Nothing but the text belongs in the answer: the listing below, copied exactly, without pictures.

__Recorded data__.
+===+
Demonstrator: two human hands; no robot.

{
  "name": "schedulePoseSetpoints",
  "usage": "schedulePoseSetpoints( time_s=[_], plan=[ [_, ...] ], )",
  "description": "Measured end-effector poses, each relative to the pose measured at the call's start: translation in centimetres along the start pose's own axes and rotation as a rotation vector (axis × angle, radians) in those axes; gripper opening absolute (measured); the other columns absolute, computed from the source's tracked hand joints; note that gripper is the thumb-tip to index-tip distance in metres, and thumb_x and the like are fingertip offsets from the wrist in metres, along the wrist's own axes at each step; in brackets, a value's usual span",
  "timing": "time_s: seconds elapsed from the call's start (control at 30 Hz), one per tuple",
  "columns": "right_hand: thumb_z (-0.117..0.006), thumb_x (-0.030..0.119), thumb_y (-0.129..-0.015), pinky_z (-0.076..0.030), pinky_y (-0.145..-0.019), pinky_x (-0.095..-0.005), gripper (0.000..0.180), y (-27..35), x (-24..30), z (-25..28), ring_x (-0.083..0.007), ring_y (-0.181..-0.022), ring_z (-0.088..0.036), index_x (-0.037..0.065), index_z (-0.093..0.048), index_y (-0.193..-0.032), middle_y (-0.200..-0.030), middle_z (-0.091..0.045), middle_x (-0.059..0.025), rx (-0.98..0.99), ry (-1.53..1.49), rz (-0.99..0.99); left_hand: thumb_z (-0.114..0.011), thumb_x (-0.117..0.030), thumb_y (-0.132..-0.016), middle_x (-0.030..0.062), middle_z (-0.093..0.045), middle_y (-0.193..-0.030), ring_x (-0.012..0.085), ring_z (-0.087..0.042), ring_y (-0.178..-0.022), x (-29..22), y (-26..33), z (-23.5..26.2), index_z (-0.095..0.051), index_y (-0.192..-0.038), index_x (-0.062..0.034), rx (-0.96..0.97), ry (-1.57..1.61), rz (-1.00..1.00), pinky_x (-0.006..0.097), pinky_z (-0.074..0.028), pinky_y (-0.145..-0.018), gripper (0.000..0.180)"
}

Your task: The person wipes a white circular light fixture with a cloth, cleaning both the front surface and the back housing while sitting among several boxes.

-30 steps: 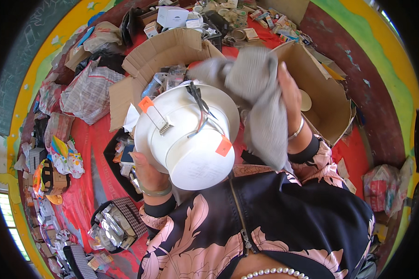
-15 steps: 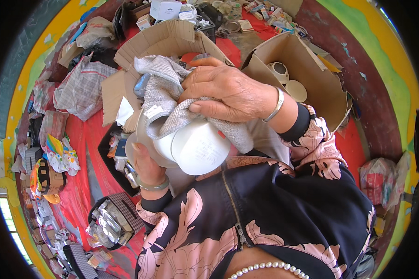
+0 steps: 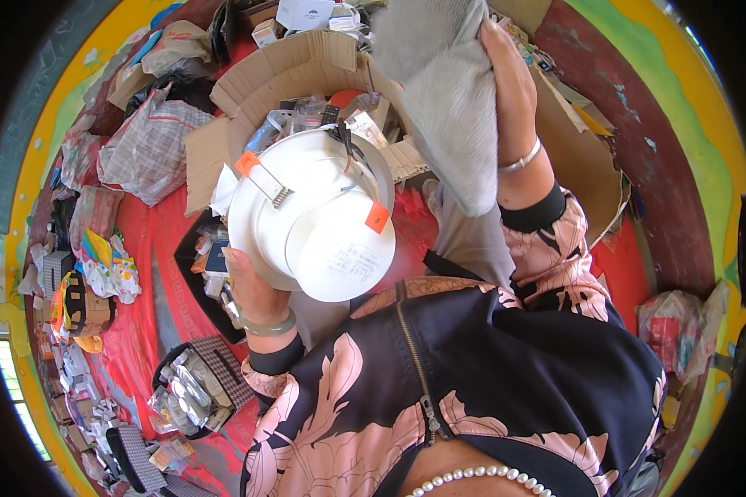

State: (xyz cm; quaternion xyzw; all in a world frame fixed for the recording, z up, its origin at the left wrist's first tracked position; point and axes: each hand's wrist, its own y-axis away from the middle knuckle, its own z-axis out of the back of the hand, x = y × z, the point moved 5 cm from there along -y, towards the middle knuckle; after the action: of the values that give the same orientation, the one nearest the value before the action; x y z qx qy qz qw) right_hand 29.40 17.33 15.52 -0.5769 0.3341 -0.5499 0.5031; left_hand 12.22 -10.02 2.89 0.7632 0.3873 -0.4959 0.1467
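My left hand (image 3: pixel 259 291) grips the rim of a white round recessed downlight (image 3: pixel 290 219) at its lower left. The lamp has a stepped round body, a spring clip with an orange tab, a second orange tab at right and short dark wires at the top. Its back end faces up toward me, with faint print on it. Up and to the right, my right hand (image 3: pixel 514 91) holds a grey cloth (image 3: pixel 452 116) raised apart from the lamp. The cloth hangs down in folds and partly hides the fingers.
Beyond the lamp stands an open cardboard box (image 3: pixel 286 70) of mixed small goods. Another cardboard box (image 3: pixel 584 157) is at right, partly behind my arm. A black bin (image 3: pixel 192 277) and a checked basket (image 3: pixel 224 373) of packets sit at left on red sheeting (image 3: pixel 137 348).
My right hand has lifted the grey cloth off the downlight and moved up and right. The lamp's clip and wires are now uncovered; my left hand still holds its rim.
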Motion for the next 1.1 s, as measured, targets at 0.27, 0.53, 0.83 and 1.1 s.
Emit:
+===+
__Expected answer__.
Demonstrator: two human hands; no robot.

{
  "name": "schedulePoseSetpoints",
  "usage": "schedulePoseSetpoints( time_s=[_], plan=[ [_, ...] ], )",
  "description": "Measured end-effector poses, each relative to the pose measured at the call's start: translation in centimetres along the start pose's own axes and rotation as a rotation vector (axis × angle, radians) in those axes; gripper opening absolute (measured); the other columns absolute, computed from the source's tracked hand joints; note that gripper is the thumb-tip to index-tip distance in metres, and thumb_x and the like are fingertip offsets from the wrist in metres, along the wrist's own axes at each step; in brackets, a value's usual span",
  "timing": "time_s: seconds elapsed from the call's start (control at 30 Hz), one per tuple",
  "columns": "right_hand: thumb_z (-0.117..0.006), thumb_x (-0.030..0.119), thumb_y (-0.129..-0.015), pinky_z (-0.076..0.030), pinky_y (-0.145..-0.019), pinky_x (-0.095..-0.005), gripper (0.000..0.180), y (-27..35), x (-24..30), z (-25..28), ring_x (-0.083..0.007), ring_y (-0.181..-0.022), ring_z (-0.088..0.036), index_x (-0.037..0.065), index_z (-0.093..0.048), index_y (-0.193..-0.032), middle_y (-0.200..-0.030), middle_z (-0.091..0.045), middle_x (-0.059..0.025), rx (-0.98..0.99), ry (-1.53..1.49), rz (-0.99..0.99); left_hand: thumb_z (-0.114..0.011), thumb_x (-0.117..0.030), thumb_y (-0.132..-0.016), middle_x (-0.030..0.062), middle_z (-0.093..0.045), middle_y (-0.193..-0.030), ring_x (-0.012..0.085), ring_z (-0.087..0.042), ring_y (-0.178..-0.022), x (-29..22), y (-26..33), z (-23.5..26.2), index_z (-0.095..0.051), index_y (-0.192..-0.038), index_x (-0.062..0.034), rx (-0.96..0.97), ry (-1.57..1.61), rz (-1.00..1.00), pinky_x (-0.006..0.097), pinky_z (-0.074..0.028), pinky_y (-0.145..-0.018), gripper (0.000..0.180)"
}

Your task: The person wipes a white circular light fixture with a cloth, cleaning both the front surface and the back housing while sitting among several boxes.

-30 steps: 
-15 steps: 
+0 steps: 

State: (xyz cm; quaternion xyzw; all in a world frame fixed for the recording, z up, its origin at the left wrist's first tracked position; point and axes: each hand's wrist, its own y-axis away from the middle knuckle, its own z-axis out of the back of the hand, x = y × z, the point moved 5 cm from there along -y, towards the middle knuckle; after the action: of the values that give the same orientation, the one nearest the value before the action; x y z qx qy qz qw) right_hand 29.40 17.33 15.52 -0.5769 0.3341 -0.5499 0.5031; left_hand 12.22 -10.02 2.89 0.7632 0.3873 -0.4959 0.1467
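My left hand (image 3: pixel 259 291) grips the rim of a white round recessed downlight (image 3: pixel 290 219) at its lower left. The lamp has a stepped round body, a spring clip with an orange tab, a second orange tab at right and short dark wires at the top. Its back end faces up toward me, with faint print on it. Up and to the right, my right hand (image 3: pixel 514 91) holds a grey cloth (image 3: pixel 452 116) raised apart from the lamp. The cloth hangs down in folds and partly hides the fingers.
Beyond the lamp stands an open cardboard box (image 3: pixel 286 70) of mixed small goods. Another cardboard box (image 3: pixel 584 157) is at right, partly behind my arm. A black bin (image 3: pixel 192 277) and a checked basket (image 3: pixel 224 373) of packets sit at left on red sheeting (image 3: pixel 137 348).
My right hand has lifted the grey cloth off the downlight and moved up and right. The lamp's clip and wires are now uncovered; my left hand still holds its rim.
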Motion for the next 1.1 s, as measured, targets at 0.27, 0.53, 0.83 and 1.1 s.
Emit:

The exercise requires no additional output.